A double-blind placebo-controlled study was designed to measure the effect of a year-long course of memantine in patients with a probable AD diagnosis with mild to moderate dementia. The primary outcome measure was stipulated to be change in MRS NAA/Cr ratio in inferior parietal cortex in memantine relative to the placebo treatment condition. The secondary outcome measures were changes in cognitive and function scale scores.
This pilot study failed to demonstrate a benefit of memantine on the primary outcome measure, the inferior parietal NAA/Cr ratio, or the secondary outcome measures.
More studies are needed to determine the effect of memantine on regions of the brain significantly affected by AD pathology.
Cognitive and functional measures are accepted surrogate markers of Alzheimer’s disease (AD) severity. However, neuroimaging techniques, such as Magnetic Resonance Spectroscopy (MRS), can provide a more direct, precise, and reliable assessment of AD-related damage to brain tissue . MRS measures neurochemicals, such as N-Acetyl Aspartate (NAA) and Creatine (Cr), and the NAA/Cr ratio reflects neural tissue volume. These neurochemical measurements are indicators of neuronal loss in AD, and clinical diagnosis of AD and frontotemporal lobar degeneration (FTLD) [2–4]. These measurements are additionally used to assess the efficacy of AD medication trials [5, 6] and correlate with the severity of neurofibrillary pathology and fibrillary tau density after death [5, 7].

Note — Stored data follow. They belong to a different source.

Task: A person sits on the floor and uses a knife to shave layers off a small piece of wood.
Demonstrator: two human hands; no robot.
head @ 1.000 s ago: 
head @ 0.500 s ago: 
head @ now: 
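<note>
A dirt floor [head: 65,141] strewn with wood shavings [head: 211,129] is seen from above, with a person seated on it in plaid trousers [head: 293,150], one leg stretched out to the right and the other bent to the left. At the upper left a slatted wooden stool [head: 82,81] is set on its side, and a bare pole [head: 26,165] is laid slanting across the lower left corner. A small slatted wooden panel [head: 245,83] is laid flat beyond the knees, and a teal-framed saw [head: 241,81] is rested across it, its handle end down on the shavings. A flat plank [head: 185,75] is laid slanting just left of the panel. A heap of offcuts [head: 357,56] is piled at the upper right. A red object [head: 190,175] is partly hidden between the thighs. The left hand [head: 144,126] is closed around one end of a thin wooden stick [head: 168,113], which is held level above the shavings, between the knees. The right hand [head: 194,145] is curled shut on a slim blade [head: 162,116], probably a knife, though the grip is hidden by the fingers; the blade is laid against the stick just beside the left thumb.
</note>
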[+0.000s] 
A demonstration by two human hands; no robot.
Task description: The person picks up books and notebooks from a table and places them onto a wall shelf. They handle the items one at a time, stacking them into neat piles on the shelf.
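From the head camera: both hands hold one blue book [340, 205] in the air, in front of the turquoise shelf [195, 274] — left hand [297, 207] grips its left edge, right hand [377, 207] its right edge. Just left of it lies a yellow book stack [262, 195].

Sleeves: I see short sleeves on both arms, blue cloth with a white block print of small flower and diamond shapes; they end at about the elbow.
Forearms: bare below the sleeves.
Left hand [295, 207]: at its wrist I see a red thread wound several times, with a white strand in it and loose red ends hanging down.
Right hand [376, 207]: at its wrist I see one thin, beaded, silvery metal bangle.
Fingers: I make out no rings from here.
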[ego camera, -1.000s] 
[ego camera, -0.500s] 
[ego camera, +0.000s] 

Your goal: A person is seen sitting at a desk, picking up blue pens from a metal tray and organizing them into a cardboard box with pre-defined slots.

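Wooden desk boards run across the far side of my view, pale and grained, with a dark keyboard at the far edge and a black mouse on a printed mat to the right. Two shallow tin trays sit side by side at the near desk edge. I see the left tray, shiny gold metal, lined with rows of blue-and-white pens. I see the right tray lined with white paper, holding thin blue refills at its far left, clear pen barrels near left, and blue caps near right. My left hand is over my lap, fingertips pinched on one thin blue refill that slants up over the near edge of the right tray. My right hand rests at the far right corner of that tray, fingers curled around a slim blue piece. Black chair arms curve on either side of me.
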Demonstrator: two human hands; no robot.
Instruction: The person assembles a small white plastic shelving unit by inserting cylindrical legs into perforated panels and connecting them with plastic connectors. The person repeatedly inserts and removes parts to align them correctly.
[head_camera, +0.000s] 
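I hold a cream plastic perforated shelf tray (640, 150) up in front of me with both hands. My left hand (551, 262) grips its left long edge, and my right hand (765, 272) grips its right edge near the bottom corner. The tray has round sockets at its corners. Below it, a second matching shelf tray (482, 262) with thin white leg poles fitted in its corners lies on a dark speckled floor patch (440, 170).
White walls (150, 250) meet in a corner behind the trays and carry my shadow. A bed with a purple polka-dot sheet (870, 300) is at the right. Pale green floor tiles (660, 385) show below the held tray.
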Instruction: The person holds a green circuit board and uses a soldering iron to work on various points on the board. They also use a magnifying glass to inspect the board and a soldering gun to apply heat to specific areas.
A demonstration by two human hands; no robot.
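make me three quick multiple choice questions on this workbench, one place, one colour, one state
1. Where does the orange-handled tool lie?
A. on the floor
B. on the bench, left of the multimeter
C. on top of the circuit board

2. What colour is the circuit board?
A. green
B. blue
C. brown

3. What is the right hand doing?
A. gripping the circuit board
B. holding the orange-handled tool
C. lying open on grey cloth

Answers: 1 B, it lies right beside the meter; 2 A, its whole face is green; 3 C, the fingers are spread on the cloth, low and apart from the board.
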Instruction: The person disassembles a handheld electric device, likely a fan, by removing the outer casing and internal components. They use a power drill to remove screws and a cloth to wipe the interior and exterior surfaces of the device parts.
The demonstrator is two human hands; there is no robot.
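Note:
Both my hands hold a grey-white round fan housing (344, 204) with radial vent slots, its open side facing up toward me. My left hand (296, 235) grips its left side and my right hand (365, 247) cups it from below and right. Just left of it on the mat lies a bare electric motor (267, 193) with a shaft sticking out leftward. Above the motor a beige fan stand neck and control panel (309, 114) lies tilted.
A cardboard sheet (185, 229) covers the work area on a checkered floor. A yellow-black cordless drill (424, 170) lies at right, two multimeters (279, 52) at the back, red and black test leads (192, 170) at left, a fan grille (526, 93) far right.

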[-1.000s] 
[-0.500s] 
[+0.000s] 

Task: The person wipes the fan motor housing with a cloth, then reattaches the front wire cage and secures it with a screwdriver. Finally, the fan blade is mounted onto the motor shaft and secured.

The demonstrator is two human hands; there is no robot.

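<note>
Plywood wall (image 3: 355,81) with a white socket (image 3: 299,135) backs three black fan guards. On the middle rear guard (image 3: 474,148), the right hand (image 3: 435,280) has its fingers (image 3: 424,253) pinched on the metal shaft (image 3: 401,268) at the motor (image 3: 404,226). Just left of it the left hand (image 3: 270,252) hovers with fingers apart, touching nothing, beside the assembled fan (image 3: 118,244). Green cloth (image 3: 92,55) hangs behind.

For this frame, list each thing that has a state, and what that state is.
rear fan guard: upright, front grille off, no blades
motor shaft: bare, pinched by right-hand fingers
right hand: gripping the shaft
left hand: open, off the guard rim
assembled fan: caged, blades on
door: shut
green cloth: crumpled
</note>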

While cholinesterase inhibitors are the most well established medications in AD treatment, memantine has been effective in the treatment of moderate to severe AD . Memantine works by stabilizing the NMDA receptors in neurons of the cerebrum thus reducing excitotoxicity. Memantine’s utility in treating moderate to severe AD has not been consistent in studies of patients with mild AD using standard cognitive and functional measures to assess cognitive decline . However, neuroimaging techniques are a more direct measure of AD pathology, and thus, more likely to demonstrate the effect, if any, that memantine has on the AD pathological progression.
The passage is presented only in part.